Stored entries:

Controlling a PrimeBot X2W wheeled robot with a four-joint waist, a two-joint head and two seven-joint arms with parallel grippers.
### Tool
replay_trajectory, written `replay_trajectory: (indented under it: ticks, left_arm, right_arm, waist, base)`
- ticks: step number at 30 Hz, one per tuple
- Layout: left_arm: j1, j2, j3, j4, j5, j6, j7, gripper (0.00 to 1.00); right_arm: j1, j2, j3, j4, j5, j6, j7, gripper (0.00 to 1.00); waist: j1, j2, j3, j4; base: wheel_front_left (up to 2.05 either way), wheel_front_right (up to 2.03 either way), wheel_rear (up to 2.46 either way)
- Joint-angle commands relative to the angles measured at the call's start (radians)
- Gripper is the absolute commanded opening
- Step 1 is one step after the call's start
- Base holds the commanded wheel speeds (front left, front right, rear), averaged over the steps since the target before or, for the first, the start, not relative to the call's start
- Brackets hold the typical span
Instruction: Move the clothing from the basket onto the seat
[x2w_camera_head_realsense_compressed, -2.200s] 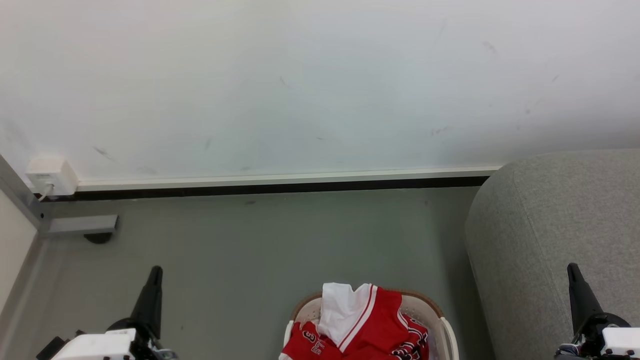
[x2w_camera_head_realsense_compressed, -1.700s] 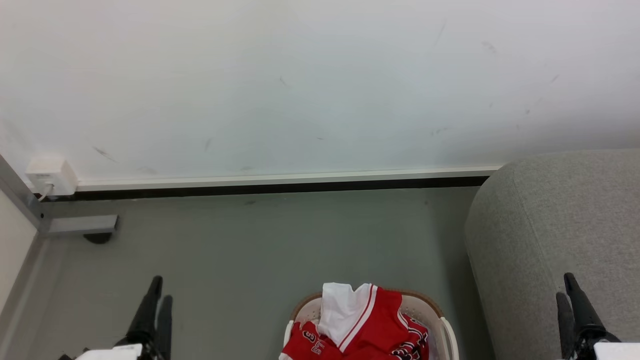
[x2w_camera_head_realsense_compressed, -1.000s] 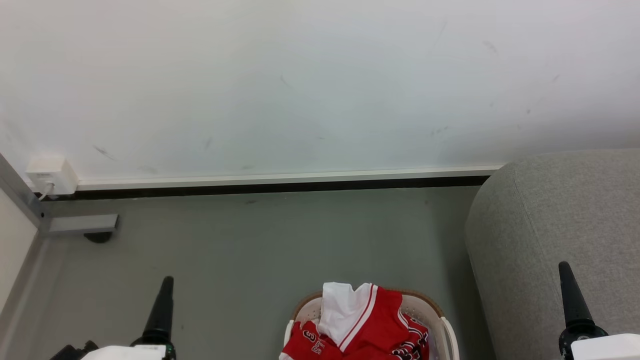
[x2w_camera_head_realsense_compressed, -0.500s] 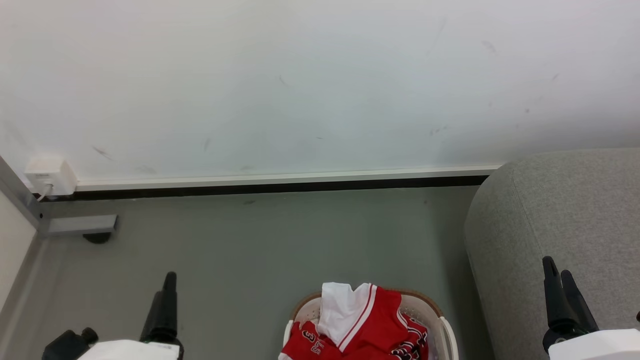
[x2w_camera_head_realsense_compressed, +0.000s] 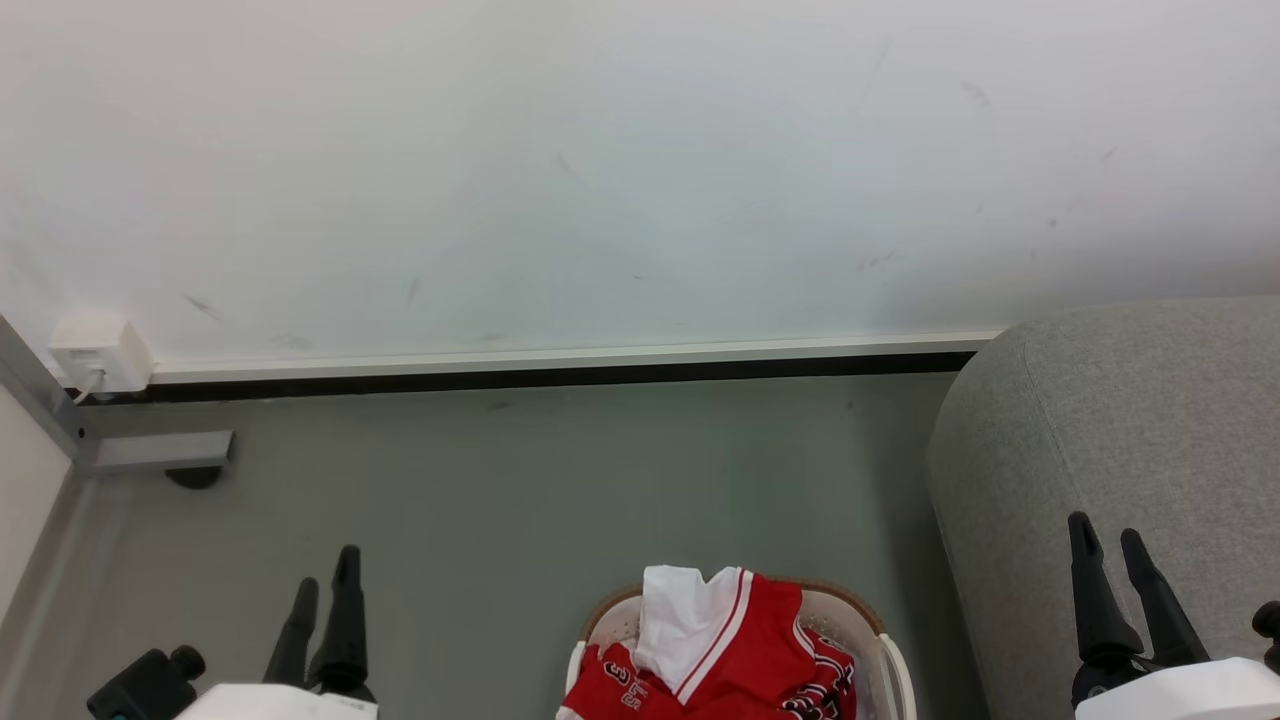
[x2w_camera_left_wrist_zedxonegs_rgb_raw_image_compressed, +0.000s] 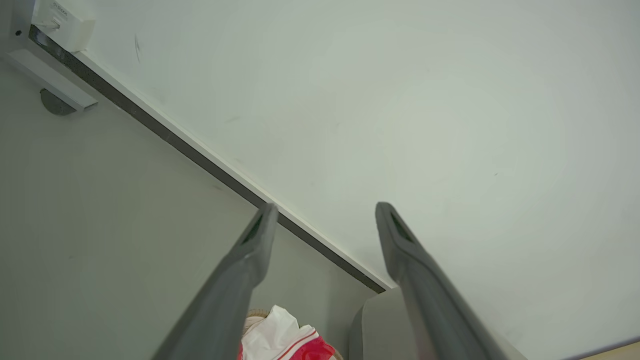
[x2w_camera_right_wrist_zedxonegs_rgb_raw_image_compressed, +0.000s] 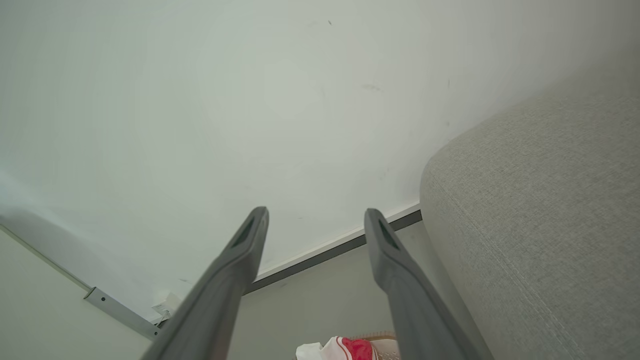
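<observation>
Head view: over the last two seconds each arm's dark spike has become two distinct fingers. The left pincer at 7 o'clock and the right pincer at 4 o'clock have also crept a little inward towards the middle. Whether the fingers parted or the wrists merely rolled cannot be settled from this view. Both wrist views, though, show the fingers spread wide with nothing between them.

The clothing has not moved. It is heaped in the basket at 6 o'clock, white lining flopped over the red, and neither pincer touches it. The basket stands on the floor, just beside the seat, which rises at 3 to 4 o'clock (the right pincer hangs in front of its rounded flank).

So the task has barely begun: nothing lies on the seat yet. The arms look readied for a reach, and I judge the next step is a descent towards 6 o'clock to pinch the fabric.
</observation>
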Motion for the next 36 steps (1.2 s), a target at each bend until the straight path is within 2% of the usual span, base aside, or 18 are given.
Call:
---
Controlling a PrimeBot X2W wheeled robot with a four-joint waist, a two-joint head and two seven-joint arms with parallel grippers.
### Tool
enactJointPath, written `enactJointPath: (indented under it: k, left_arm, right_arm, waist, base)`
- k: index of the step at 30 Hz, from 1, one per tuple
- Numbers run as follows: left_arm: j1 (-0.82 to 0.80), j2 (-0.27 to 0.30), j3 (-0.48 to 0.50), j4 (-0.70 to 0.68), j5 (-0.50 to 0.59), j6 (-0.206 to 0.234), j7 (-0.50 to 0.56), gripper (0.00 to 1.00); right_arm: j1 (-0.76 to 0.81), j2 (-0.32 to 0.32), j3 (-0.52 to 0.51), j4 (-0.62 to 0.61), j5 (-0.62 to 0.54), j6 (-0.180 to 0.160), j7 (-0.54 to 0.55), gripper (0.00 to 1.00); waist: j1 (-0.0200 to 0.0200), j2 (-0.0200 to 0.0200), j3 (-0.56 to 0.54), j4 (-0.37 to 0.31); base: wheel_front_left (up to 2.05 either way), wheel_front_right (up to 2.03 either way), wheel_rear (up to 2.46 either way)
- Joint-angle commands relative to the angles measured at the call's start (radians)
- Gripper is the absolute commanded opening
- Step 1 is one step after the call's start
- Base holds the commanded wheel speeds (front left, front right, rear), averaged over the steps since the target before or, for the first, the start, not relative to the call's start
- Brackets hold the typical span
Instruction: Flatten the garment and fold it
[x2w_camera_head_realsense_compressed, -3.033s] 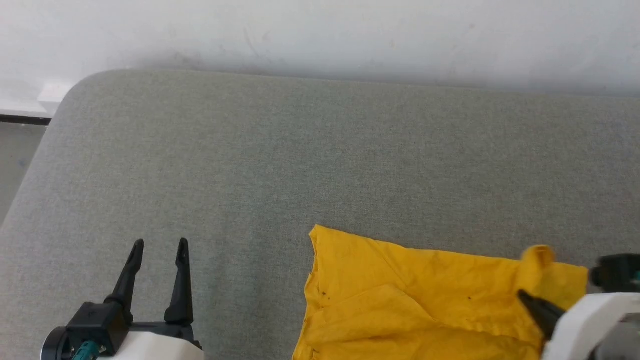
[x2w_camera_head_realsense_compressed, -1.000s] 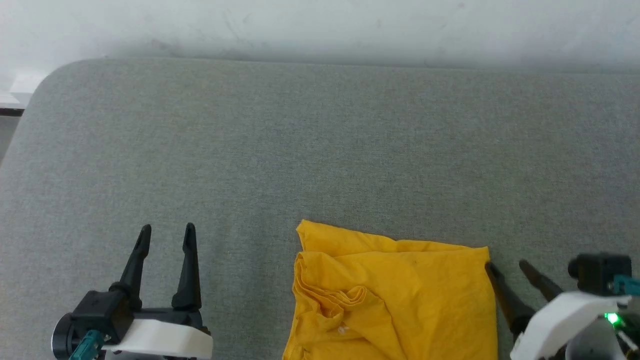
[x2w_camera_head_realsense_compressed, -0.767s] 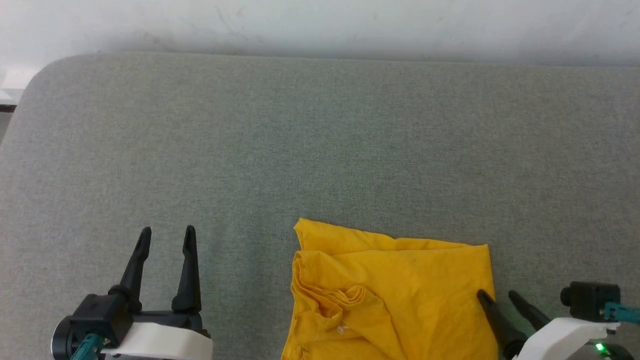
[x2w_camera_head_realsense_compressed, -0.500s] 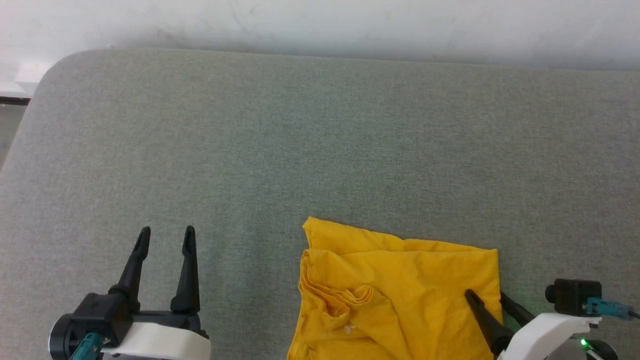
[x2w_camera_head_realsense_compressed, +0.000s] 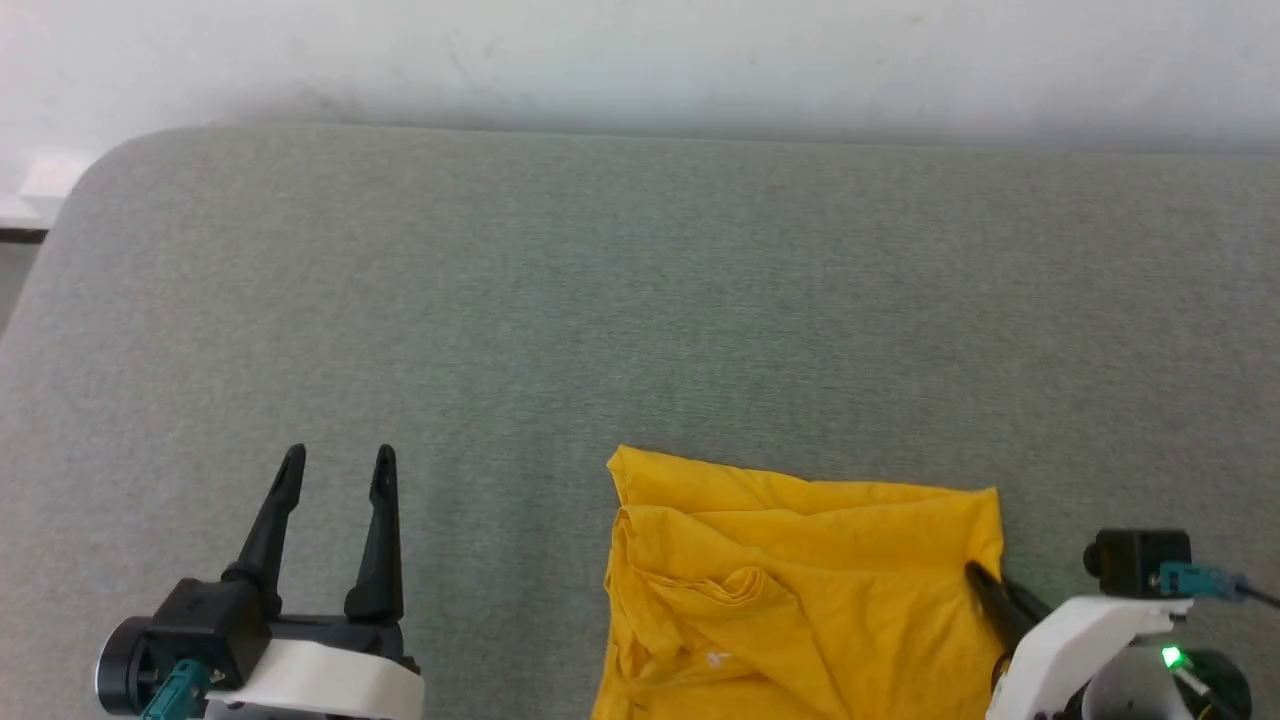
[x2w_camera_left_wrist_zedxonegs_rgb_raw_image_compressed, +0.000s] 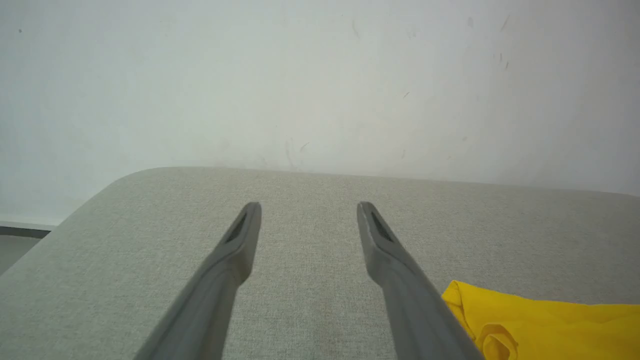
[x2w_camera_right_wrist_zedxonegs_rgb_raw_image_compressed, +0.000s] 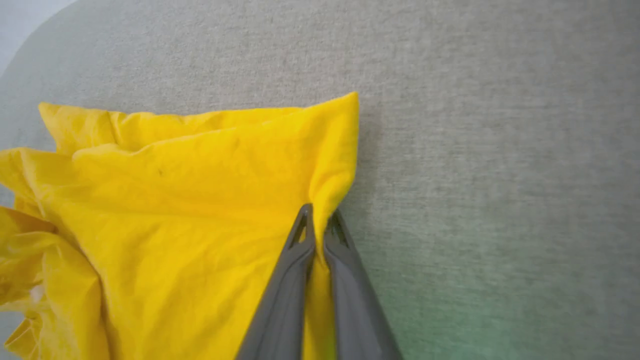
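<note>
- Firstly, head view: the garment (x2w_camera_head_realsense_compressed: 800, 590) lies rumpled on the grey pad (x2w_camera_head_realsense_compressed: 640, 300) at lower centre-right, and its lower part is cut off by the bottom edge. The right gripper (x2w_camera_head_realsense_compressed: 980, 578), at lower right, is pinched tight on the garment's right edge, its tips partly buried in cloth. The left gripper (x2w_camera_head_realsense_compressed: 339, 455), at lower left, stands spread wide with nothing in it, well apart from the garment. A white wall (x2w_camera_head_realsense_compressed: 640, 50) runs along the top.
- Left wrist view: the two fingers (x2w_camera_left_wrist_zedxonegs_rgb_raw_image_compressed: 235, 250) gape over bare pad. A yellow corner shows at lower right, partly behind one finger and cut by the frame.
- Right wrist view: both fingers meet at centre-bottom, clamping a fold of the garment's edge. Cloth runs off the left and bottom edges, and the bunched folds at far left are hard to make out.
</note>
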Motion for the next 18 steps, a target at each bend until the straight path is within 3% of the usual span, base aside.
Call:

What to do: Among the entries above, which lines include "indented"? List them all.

Result of this exercise:
replay_trajectory, written `replay_trajectory: (indented under it: ticks, left_arm, right_arm, waist, base)`
enactJointPath, written `enactJointPath: (indented under it: k, left_arm, right_arm, waist, base)`

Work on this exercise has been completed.